Good. Resign. That will save the taxpayers of Massachusetts pension money. It will allow some new blood into the departments. The new hires will be less expensive than the old people.

More important is the public safety. If someone is pulled over in a traffic stop the officer might stick his or her head in the window to see if there is a smell of alcohol or marijuana. The driver had darned well better be compliant. That is a close contact where the driver has a personal and public safety interest in the officer not being a COVID carrier. If a person is arrested, again the person had better be compliant in every way. One gets handcuffed and put into a squad car. Again, the arrested person has an interest in not catching COVID.

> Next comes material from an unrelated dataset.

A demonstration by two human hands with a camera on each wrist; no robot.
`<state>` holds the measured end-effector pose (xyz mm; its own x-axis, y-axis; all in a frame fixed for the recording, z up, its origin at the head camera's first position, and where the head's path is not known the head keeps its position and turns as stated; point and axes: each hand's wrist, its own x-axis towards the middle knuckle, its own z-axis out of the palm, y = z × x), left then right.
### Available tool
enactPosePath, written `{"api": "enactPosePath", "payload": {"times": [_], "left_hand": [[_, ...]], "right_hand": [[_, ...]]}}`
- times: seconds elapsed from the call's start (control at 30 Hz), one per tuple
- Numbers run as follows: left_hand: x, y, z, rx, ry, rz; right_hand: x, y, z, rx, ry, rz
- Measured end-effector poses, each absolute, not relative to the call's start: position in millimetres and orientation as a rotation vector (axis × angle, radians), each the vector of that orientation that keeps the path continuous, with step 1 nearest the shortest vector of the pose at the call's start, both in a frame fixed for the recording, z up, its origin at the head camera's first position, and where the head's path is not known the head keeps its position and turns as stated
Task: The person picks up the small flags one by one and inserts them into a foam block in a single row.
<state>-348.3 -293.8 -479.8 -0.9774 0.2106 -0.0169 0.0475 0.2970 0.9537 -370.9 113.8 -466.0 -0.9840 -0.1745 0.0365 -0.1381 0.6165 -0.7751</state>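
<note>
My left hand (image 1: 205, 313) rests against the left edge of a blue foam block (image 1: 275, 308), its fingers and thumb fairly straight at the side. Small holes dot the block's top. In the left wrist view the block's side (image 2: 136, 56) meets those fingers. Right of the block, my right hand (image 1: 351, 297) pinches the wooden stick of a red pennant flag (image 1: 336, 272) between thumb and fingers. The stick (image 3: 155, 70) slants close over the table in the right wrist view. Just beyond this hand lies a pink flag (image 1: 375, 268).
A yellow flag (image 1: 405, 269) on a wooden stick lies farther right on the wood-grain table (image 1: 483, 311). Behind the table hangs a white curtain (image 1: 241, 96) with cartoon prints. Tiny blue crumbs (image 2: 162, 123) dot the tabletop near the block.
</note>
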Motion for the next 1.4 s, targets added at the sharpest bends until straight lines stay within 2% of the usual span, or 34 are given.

If police want to serve and protect they had better serve and protect. Otherwise, find another job. This vaccine mandate is a good way to clean out the bad apples.

Ed Cooper said...

Totally in agreement with you o.k n this, Peter. I have to go to a dentist this afternoon, and cannot imagine going to a Dentist where there is is even one unvaccinated staffer.

M2inFLA said...

The best we can do to protect ourselves is to get vaccinated.

Despite the claims above, the anti-vaxers include Republicans, Democrats, non-affiliated, and others.

And don't forget that before the pandemic there was quite a contingent of anti-vaxers across the political spectrum.

Sure, leaders could have done more 2 years ago advocating the vaccinations. Even the candidates who won could have done better by avoiding those early statements that denied the efforts of Warp Speed.

Wife and I were early recipients of Moderna, and we got most of our neighbors jabbed, regardless of their political affiliation. We also got our 3rd, a booster, even though the administration has conflicting messages since their August proclamation.

Do I know the long term effects of the current vax options? Nope, nobody does. But I read what I could and determined that not being vaccinated likely could lead to worse outcomes.

Ed Cooper said...

All good points M2inFLA. Nobody knew what long te th m effects the Salk or Sabin vaccines might have when they were introduced, but we got the shots or tut he sugar cubes regardless, the alternative just too ugly to risk.